Nous avons reçu d’autres messages de
soutien du Sénégal, du Bénin, du Togo, du Mali, du Nigéria, et du monde entier.
Nous n’avons pas été seuls dans l’épreuve et nous ne le serons jamais.
Je retiens aussi tous ses musulmans qui
ont agi pour nous protéger. Je dis heureusement que tout le monde n’est pas
pareil. J’étais à Zinder et ma famille à Maradi et le 17 janvier, et alors que
Maradi tentait de rallier la fausse route, un ami musulman est parti chez moi
prendre ma famille et a mis les miens à l’abri. D’autres chrétiens de Zinder
ont été cachés dans les maisons de musulmans avant d’être exfiltrés vers les
casernes.
Certains de nos frères du Bénin, du Togo
et d’ailleurs vivant depuis de longues dates au Niger, fatigués d’être la cible
régulière des amalgames ont décidé de s’en aller définitivement de ce pays.

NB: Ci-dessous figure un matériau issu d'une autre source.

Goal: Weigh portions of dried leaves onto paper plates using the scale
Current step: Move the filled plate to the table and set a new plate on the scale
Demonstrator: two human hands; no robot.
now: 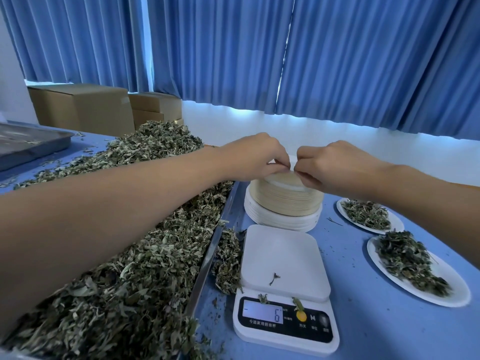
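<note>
Steel first: flat grey steel tray [31, 141] sits at upper left, brown cardboard boxes [83, 105] behind it. Neither matters now.

Left half of frame: loose grey-green dried leaves [130, 255] are heaped in a long metal tray [207, 258] running lower left to centre. A small clump has spilled over its rim, just beside the scale.

Centre, upper: your left hand [257, 157] reaches across the heap, fingertips pinched narrow on the rim of the top plate [292, 162]. That plate lies on the stack of round paper plates [283, 201], cream ones on white ones.

Centre, lower: white square-topped digital scale [284, 261] is just in front of the stack. Its platform is bare except for one leaf scrap. The display shows a 6 with what looks like a minus dash, though I can't be sure of the sign.

Right of centre: your right hand [332, 167] pinches the same top plate's rim, close to the left.

Right edge: two white paper plates [368, 214] [415, 271] already carry leaf portions on the blue table [376, 320].

Step, as I judge it: you're peeling one fresh plate off the stack, and the third portion hasn't started.

Next move likely needs:
- Separate a single plate, since thin plates tend to stick together.
- Set it centred on the platform.
- Zero the reading before adding leaves.
</note>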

C’est une perte pour nous. Certains ont tout vécu et le dernier événement
datait seulement de 2012. Cette année-là ; l’Eglise de Zinder a été brulée
à cause d’un film sorti aux USA. Ils sont rentrés fatigués de devoir tout
recommencer.
Nous étions focalisé sur ce qui est arrivé aux chrétiens et chacun y allait
de son commentaire quand le 9 février 2015, le pays tout entier est entré en
guerre contre Boko Haram. Les militaires nigériens, chrétiens et musulmans ont
rejoint les fronts pour mener le combat contre la secte qui continue d’attaquer
le pays. La nation s’est levée comme un seul homme. Les chrétiens sont
nigériens et ils ne sont pas Charlie, nous ne comprenons toujours pas pourquoi
bruler nos églises au nom de cette raison.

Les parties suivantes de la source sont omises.